**EXERCISE OBJECTIVE**
Report each line of the material below where the word "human" can be found.

**DATA FOR THIS EXERCISE**
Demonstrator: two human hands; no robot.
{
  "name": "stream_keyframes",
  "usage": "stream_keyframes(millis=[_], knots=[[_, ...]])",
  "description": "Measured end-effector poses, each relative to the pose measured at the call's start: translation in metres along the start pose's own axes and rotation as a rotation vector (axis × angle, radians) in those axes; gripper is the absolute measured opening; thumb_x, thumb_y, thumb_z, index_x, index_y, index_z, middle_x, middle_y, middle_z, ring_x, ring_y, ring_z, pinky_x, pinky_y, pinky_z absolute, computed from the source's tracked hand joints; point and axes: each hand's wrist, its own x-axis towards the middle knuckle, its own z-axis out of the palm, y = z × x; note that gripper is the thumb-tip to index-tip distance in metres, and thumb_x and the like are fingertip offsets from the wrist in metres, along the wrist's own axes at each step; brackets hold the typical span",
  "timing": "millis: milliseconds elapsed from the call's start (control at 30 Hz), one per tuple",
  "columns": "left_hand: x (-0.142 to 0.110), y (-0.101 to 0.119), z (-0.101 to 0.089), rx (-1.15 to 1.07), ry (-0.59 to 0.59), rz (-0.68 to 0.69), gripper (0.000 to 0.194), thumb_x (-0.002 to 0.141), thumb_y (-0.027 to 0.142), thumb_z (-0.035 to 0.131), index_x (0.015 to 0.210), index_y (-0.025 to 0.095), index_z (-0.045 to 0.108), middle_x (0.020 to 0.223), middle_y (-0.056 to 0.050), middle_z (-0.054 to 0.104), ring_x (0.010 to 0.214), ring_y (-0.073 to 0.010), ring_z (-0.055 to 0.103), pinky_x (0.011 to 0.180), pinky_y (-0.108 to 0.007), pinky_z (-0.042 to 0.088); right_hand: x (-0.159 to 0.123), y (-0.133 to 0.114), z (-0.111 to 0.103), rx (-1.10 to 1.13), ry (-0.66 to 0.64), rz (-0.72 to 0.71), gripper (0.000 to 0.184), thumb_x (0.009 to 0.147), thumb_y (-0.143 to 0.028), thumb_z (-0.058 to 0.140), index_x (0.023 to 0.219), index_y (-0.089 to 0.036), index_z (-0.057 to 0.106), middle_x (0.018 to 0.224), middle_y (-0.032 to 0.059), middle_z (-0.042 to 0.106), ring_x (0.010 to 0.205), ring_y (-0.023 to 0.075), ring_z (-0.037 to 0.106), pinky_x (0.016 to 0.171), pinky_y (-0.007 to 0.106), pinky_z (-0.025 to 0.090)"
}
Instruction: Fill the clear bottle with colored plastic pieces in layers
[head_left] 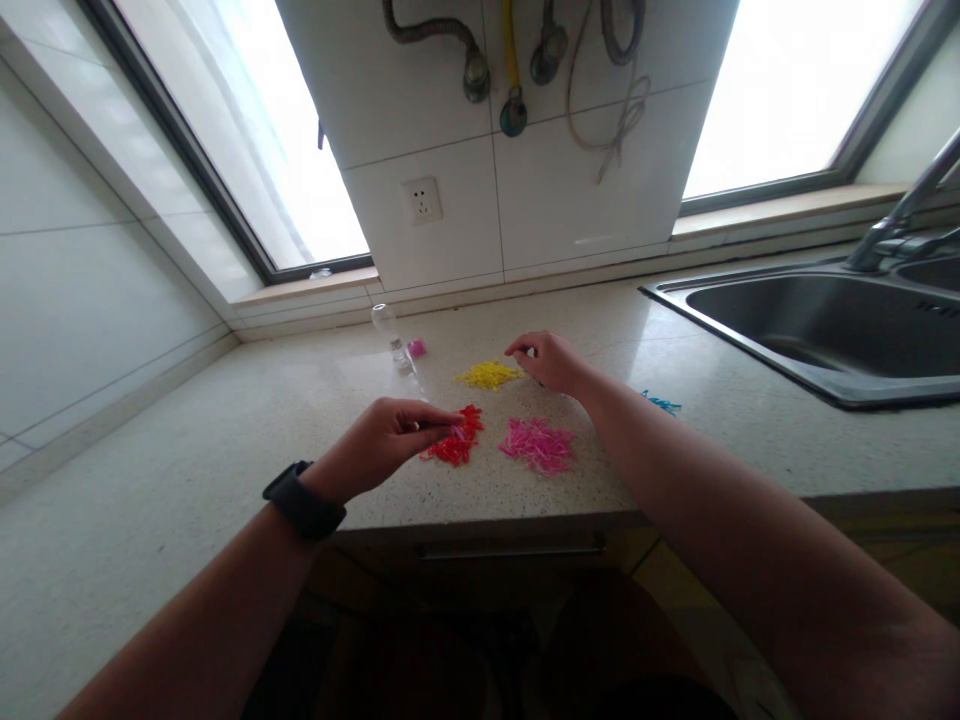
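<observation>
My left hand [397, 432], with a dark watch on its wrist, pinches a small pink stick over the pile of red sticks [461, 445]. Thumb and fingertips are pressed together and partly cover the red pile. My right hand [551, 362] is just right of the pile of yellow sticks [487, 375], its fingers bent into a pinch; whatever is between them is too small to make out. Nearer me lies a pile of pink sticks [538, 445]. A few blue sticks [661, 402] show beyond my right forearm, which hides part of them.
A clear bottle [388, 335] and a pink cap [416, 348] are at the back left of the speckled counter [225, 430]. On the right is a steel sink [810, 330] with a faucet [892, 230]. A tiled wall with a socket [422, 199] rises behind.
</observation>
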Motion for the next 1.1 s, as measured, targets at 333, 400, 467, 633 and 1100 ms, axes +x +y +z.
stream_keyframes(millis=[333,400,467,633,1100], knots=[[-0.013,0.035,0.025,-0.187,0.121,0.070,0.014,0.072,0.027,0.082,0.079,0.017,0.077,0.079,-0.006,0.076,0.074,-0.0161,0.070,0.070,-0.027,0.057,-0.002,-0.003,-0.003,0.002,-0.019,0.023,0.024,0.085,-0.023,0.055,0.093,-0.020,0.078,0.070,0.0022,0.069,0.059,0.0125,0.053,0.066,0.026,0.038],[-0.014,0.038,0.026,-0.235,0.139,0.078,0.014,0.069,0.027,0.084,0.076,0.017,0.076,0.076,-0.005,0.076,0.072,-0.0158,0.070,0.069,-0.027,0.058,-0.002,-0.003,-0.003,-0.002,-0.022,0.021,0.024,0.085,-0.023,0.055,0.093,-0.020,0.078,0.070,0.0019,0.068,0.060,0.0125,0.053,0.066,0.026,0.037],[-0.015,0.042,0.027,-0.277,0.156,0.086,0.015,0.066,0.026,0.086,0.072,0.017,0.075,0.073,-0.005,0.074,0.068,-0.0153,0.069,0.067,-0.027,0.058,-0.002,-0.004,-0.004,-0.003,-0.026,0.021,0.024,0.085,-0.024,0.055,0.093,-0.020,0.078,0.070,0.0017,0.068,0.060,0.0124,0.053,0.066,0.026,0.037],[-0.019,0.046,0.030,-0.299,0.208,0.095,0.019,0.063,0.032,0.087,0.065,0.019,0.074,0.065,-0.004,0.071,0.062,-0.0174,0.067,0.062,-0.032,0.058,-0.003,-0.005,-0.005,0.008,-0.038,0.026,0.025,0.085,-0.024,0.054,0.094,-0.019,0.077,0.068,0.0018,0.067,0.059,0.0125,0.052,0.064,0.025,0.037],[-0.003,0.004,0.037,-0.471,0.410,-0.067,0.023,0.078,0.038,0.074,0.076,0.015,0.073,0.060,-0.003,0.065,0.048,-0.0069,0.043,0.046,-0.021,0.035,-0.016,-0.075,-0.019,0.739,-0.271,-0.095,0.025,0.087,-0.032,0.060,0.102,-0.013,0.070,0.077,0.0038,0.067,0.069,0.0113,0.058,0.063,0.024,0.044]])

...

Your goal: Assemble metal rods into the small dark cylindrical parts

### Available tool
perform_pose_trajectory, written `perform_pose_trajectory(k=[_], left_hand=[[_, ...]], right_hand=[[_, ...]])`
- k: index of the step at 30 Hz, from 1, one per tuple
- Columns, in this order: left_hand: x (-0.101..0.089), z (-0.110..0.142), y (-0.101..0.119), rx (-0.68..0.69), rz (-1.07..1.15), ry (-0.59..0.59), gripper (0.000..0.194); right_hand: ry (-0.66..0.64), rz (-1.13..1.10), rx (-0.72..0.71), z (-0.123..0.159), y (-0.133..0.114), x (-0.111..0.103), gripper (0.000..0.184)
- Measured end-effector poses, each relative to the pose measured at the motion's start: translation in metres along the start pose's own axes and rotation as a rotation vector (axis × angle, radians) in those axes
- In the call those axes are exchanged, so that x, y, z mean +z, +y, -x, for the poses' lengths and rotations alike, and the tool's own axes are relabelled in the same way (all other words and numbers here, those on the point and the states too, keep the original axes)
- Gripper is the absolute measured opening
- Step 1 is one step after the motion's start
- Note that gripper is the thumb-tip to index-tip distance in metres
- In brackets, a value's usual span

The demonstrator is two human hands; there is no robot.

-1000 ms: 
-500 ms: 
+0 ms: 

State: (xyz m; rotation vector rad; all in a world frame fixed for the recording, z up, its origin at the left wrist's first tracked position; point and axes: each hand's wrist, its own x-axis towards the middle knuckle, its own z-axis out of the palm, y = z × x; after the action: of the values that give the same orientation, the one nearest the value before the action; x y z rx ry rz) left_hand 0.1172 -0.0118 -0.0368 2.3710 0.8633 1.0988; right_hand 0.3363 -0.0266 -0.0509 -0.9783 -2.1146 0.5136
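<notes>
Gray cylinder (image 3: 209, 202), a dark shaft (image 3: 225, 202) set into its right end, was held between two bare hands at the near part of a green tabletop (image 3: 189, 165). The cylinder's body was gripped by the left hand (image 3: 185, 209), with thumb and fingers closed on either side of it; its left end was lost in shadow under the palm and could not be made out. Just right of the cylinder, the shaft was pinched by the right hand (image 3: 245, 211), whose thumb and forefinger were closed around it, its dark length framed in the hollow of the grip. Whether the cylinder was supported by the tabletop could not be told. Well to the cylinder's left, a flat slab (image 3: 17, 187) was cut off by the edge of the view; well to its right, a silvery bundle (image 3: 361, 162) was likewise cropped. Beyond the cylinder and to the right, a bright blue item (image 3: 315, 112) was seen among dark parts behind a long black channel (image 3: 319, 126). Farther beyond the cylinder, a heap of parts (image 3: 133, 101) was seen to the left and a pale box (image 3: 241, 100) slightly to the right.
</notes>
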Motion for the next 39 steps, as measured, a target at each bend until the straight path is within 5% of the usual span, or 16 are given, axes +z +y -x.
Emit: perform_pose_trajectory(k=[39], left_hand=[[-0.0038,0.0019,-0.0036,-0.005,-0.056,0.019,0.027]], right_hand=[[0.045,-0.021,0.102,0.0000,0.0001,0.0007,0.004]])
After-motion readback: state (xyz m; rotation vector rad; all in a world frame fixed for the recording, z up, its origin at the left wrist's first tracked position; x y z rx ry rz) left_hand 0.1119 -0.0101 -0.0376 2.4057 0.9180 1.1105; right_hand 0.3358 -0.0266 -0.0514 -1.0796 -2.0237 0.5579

**RESULT OF THIS TASK**
Demonstrator: two human hands; no robot.
The demonstrator is two human hands; there is no robot.

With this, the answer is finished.